**WHAT IS BEING ASKED**: Repeat the entire listing below exactly.

**GIVEN DATA**:
----

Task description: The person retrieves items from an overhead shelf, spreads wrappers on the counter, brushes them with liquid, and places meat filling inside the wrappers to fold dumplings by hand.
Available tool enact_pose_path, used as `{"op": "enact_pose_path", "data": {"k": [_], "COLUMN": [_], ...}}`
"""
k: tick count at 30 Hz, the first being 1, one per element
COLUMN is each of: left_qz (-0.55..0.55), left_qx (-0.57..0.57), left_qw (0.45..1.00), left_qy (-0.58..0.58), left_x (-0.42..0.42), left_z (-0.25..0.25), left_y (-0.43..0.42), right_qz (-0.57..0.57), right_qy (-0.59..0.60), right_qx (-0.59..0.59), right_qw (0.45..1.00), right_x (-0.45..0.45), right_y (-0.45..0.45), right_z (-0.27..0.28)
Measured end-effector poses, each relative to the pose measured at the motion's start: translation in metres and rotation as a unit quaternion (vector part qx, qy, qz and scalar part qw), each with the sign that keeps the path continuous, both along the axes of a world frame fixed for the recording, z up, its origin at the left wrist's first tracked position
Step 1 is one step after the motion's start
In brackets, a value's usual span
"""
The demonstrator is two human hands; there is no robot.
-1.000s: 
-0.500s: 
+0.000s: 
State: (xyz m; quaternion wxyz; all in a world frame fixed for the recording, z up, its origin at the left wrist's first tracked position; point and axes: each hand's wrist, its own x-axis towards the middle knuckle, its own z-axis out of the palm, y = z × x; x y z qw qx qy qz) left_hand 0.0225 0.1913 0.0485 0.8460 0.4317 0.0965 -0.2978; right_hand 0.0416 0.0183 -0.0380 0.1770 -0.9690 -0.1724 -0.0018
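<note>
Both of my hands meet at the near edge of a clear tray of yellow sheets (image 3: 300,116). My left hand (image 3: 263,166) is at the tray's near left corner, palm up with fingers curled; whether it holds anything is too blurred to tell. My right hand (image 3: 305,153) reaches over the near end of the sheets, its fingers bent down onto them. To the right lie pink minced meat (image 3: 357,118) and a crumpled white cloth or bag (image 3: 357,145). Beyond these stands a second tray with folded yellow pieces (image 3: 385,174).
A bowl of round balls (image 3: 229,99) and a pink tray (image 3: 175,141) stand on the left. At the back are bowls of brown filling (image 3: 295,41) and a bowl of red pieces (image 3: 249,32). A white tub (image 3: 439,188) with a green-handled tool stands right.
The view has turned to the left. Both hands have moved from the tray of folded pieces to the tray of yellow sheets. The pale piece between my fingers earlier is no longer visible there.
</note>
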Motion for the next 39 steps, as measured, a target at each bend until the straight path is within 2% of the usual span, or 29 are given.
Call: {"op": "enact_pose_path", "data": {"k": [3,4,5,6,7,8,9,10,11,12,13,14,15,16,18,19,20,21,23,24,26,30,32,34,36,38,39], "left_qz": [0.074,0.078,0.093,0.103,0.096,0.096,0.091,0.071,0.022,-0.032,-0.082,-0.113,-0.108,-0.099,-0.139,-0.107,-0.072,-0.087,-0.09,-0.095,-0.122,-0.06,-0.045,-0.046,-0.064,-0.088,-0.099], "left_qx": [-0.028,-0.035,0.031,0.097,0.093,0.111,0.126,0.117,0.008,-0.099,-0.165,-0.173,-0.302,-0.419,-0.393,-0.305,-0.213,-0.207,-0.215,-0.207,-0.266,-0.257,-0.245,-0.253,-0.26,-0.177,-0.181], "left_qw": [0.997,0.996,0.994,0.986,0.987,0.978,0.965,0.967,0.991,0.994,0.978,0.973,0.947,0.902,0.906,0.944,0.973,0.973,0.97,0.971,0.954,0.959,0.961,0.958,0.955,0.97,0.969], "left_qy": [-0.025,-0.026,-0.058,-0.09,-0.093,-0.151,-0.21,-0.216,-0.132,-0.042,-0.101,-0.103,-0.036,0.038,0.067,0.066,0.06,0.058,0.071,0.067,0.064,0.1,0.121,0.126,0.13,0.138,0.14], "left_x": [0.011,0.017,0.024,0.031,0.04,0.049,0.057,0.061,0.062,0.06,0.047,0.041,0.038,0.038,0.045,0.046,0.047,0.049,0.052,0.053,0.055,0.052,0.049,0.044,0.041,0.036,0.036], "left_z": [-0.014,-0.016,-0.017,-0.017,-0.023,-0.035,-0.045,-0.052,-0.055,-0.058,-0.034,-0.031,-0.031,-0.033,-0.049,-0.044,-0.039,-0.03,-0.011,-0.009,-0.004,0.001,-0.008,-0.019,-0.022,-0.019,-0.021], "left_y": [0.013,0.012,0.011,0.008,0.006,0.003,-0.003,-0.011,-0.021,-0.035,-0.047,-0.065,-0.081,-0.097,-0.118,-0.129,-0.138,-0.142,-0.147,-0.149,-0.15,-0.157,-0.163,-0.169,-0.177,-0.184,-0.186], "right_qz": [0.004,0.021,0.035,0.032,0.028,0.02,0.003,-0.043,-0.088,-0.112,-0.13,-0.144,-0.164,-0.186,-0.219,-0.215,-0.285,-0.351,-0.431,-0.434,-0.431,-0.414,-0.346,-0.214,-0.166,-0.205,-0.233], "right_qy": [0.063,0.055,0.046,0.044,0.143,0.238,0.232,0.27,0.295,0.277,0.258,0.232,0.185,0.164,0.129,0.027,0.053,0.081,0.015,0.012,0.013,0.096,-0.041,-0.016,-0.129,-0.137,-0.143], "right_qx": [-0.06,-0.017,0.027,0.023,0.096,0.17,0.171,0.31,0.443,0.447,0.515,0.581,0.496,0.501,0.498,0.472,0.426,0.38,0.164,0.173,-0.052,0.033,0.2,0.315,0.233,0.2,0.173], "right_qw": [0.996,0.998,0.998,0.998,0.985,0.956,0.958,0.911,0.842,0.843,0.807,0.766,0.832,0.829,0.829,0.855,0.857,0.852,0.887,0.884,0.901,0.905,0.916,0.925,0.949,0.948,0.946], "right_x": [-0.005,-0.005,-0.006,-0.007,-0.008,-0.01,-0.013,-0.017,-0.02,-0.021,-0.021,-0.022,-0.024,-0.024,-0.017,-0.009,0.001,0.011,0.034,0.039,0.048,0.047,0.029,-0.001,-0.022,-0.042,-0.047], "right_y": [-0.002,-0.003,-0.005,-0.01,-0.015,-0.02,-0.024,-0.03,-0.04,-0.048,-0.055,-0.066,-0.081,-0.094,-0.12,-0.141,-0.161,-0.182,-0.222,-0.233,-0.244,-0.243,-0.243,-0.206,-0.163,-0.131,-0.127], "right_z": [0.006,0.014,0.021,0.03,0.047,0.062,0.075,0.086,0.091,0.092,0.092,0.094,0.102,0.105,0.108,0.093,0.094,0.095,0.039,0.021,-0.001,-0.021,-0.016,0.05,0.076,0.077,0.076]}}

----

**EXERCISE OUTPUT**:
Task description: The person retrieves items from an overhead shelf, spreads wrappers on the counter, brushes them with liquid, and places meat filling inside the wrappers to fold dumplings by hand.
Available tool enact_pose_path, used as `{"op": "enact_pose_path", "data": {"k": [_], "COLUMN": [_], ...}}`
"""
k: tick count at 30 Hz, the first being 1, one per element
COLUMN is each of: left_qz (-0.55..0.55), left_qx (-0.57..0.57), left_qw (0.45..1.00), left_qy (-0.58..0.58), left_x (-0.42..0.42), left_z (-0.25..0.25), left_y (-0.43..0.42), right_qz (-0.57..0.57), right_qy (-0.59..0.60), right_qx (-0.59..0.59), right_qw (0.45..1.00), right_x (-0.45..0.45), right_y (-0.45..0.45), right_z (-0.27..0.28)
Measured end-effector poses, each relative to the pose measured at the motion's start: translation in metres and rotation as a unit quaternion (vector part qx, qy, qz and scalar part qw), each with the sign that keeps the path continuous, both along the axes of a world frame fixed for the recording, z up, its origin at the left wrist's first tracked position
Step 1 is one step after the motion's start
In brackets, a value's usual span
"""
The demonstrator is two human hands; there is no robot.
-1.000s: 
-0.500s: 
+0.000s: 
State: (xyz m; quaternion wxyz; all in a world frame fixed for the recording, z up, its origin at the left wrist's first tracked position; point and axes: each hand's wrist, its own x-axis towards the middle knuckle, its own z-axis out of the palm, y = z × x; x y z qw qx qy qz) left_hand 0.0225 0.1913 0.0485 0.8460 0.4317 0.0965 -0.2978; right_hand 0.0416 0.0183 -0.0380 0.1770 -0.9690 -0.1724 -0.0018
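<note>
Both of my hands meet at the near edge of a clear tray of yellow sheets (image 3: 300,116). My left hand (image 3: 263,166) is at the tray's near left corner, palm up with fingers curled; whether it holds anything is too blurred to tell. My right hand (image 3: 305,153) reaches over the near end of the sheets, its fingers bent down onto them. To the right lie pink minced meat (image 3: 357,118) and a crumpled white cloth or bag (image 3: 357,145). Beyond these stands a second tray with folded yellow pieces (image 3: 385,174).
A bowl of round balls (image 3: 229,99) and a pink tray (image 3: 175,141) stand on the left. At the back are bowls of brown filling (image 3: 295,41) and a bowl of red pieces (image 3: 249,32). A white tub (image 3: 439,188) with a green-handled tool stands right.
The view has turned to the left. Both hands have moved from the tray of folded pieces to the tray of yellow sheets. The pale piece between my fingers earlier is no longer visible there.
</note>
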Motion for the next 39 steps, as measured, a target at each bend until the straight path is within 2% of the usual span, or 29 are given.
Call: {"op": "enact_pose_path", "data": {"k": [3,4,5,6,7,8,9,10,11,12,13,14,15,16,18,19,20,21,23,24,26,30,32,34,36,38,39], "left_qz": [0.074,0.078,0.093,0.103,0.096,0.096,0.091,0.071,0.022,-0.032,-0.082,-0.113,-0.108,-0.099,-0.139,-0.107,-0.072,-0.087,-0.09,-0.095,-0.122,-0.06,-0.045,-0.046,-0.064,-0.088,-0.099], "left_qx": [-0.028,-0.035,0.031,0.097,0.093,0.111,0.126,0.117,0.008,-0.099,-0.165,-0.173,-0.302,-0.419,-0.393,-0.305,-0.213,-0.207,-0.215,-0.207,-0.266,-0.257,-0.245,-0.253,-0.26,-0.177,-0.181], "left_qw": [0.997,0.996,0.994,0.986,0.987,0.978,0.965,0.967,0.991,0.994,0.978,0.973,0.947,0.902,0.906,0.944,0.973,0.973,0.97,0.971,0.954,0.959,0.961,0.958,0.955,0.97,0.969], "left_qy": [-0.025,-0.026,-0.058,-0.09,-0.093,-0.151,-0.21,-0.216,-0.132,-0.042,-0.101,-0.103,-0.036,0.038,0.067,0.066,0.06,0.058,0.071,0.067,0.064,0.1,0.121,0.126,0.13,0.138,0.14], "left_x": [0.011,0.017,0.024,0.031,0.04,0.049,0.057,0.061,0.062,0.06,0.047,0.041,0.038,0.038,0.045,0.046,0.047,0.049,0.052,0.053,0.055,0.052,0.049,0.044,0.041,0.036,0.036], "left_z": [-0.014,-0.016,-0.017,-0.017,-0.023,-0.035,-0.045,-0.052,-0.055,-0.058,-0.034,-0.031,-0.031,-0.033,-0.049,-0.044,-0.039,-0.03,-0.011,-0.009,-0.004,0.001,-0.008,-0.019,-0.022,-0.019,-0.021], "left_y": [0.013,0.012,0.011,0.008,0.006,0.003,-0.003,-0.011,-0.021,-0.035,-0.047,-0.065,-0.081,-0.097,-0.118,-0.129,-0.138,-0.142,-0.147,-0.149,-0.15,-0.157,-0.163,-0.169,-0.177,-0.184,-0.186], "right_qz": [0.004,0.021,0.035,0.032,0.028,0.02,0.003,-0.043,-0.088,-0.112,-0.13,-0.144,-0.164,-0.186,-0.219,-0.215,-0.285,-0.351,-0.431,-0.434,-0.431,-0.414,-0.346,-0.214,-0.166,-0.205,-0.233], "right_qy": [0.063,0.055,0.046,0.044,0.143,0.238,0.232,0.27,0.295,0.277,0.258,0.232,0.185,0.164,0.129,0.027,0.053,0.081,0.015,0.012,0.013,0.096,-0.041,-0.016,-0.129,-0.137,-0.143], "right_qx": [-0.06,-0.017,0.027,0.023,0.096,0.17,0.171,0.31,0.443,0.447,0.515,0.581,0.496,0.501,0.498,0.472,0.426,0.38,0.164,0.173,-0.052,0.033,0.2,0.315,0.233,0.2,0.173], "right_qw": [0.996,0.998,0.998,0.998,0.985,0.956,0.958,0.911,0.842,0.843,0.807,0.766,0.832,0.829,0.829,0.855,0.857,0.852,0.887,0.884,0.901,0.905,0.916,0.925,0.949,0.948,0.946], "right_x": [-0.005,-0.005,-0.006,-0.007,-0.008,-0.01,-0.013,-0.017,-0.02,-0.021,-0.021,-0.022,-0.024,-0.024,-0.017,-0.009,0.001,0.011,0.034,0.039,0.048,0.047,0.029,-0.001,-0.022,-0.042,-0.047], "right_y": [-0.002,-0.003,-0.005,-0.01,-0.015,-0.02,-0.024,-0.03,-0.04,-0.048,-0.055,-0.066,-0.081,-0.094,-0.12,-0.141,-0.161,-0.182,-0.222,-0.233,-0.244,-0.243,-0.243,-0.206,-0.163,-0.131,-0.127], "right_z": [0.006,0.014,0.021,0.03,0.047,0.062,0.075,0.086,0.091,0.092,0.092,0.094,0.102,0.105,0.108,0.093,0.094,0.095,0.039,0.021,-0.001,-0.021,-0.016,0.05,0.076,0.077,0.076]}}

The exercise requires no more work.